Dove trovate questi reperti?
CC: "Carbonizzati, nei focolari. Oppure, come in questi giorni, nelle fosse settiche, in quello che è stato digerito: i vinaccioli, per esempio, piccoli semini che ci raccontano da dove vengono - dal vino o dall'uva - se sono stati coltivati e come, se sono selvatici, se sono stati mangiati per caso oppure no... È la storia della quotidianità".
VA: "Durante gli scavi della Regio V, in una taverna abbiamo trovato un essere umano che lì aveva un letto, un piccolo cane, del cibo e poi, analizzando i contenitori, resti di vino rosso con pece, che era usata per impermeabilizzare i contenitori stessi. Facciamo l'archeologia delle piccole cose, ma non significa che il risultato sia piccolo: ci apre il mondo della vita. Le nostre discipline funzionano insieme e ci restituiscono la vita degli antichi".
Altri reperti particolari?
CC: "In un sito in Epiro, in Grecia, abbiamo analizzato dei pollini trovati in una torre del Basso Medioevo e abbiamo ricostruito il paesaggio dell'area: era occupata dai pastori della transumanza e i pollini ci hanno raccontato le specie di erbe aromatiche che questi pastori davano alle capre in funzione antinfiammatoria e per fare cagliare prima il latte. Sono le stesse che si usano oggi, sintetizzate: timo, salvia, rosmarino e menta".
Quanto cambiano le diete nei secoli?
VA: "Roma è un grande impero e i rifornimenti di cibo, soprattutto grano, provengono dal sistema centrale. Quando questo collassa vediamo emergere differenze a livello locale, legate alle contingenze e alla geografia".
CC: "Però ci sono dei fili rossi, come la zuppa. E, nel Medioevo, un fattore cruciale è la Chiesa, che controlla anche orti, pascoli e colture di olivo e castagno, perché la produzione di olio dà potere: è il crisma, l'illuminazione, la risorsa alimentare".

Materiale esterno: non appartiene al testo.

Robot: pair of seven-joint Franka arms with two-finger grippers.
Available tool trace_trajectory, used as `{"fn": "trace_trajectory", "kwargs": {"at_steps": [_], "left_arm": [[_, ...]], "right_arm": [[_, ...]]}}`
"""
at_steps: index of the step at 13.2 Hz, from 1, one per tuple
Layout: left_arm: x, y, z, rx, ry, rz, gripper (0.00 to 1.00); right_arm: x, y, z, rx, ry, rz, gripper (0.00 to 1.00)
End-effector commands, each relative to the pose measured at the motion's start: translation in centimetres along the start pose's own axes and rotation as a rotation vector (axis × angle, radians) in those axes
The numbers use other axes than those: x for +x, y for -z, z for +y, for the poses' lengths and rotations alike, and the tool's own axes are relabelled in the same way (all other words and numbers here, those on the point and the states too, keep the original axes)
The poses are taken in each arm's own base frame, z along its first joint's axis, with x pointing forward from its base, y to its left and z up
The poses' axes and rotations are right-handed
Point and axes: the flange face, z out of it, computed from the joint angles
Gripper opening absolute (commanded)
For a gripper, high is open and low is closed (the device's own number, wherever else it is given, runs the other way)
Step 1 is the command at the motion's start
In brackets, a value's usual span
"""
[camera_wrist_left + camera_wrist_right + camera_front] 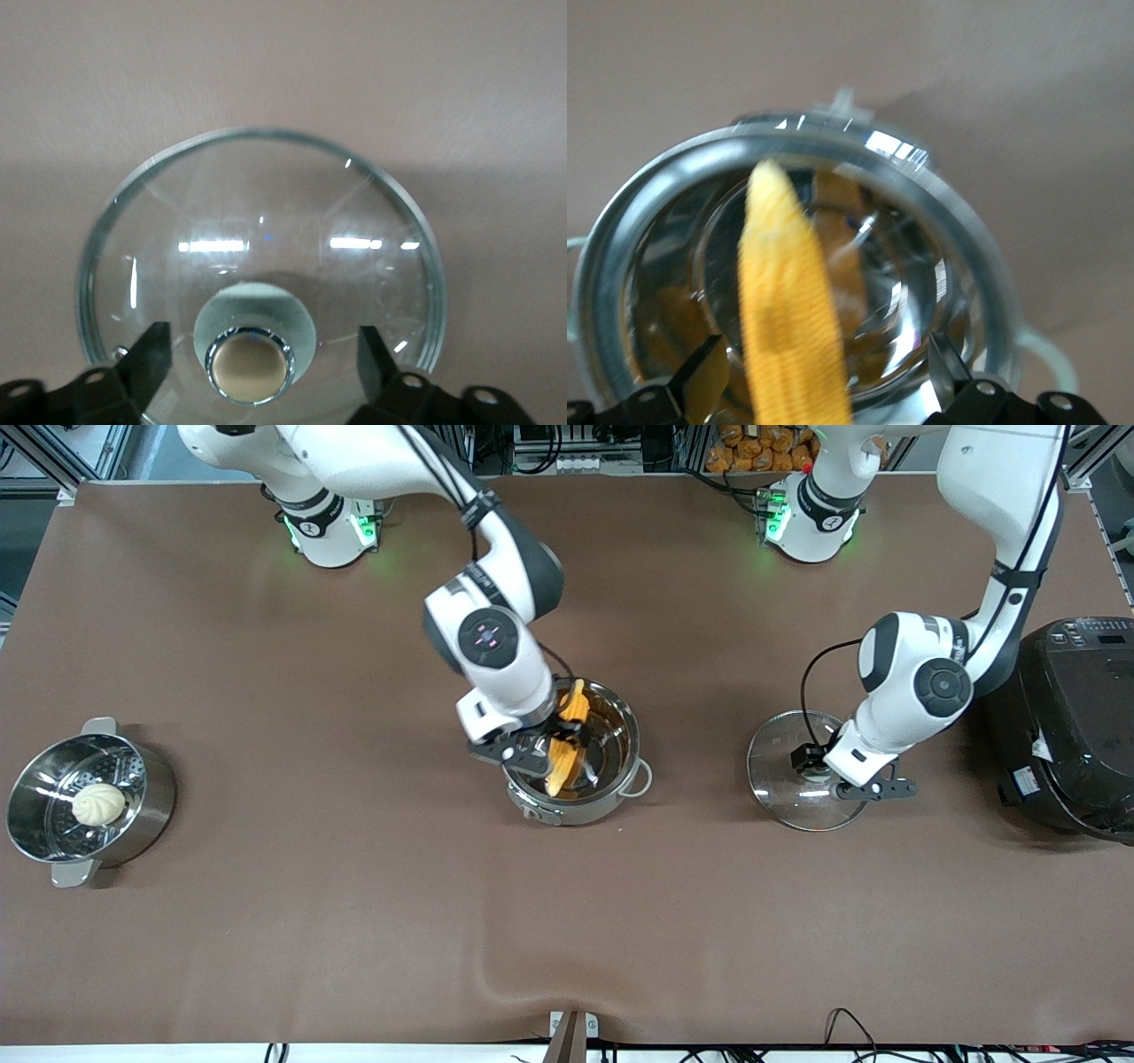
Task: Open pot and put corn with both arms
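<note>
The steel pot [580,808] stands open at the table's middle. The yellow-orange corn [567,737] leans inside it, one end up at the rim farther from the front camera. My right gripper [551,749] is just over the pot, open, with its fingers wide on either side of the corn [788,310] and not pressing it; the pot's rim [682,164] rings them. The glass lid [780,779] lies flat on the table toward the left arm's end. My left gripper [828,775] is over it, open, its fingers apart on either side of the copper knob [250,365].
A steamer pot [151,797] holding a white bun [97,804] stands at the right arm's end of the table. A large black rice cooker [1072,726] stands at the left arm's end, close beside the left arm's wrist.
</note>
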Motion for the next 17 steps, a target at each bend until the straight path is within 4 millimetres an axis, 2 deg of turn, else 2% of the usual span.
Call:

Su che cosa state lavorando ora?
VA: "Sul valore nutrizionale dei cibi e la loro provenienza: per esempio, le rotte e i commerci dei datteri. Qui a Pompei abbiamo molti reperti archeobotanici, rimasti carbonizzati: abbiamo l'opportunità di ricostruire l'intera alimentazione di una città".
La dieta dei
pompeiani?VA: "Non solo. Pompei è privilegiata e spesso funziona da calibratore per altre scoperte: grazie a questi reperti possiamo creare una nuova metodologia e nuove tecniche, per offrire strumenti a tutta l'archeologia".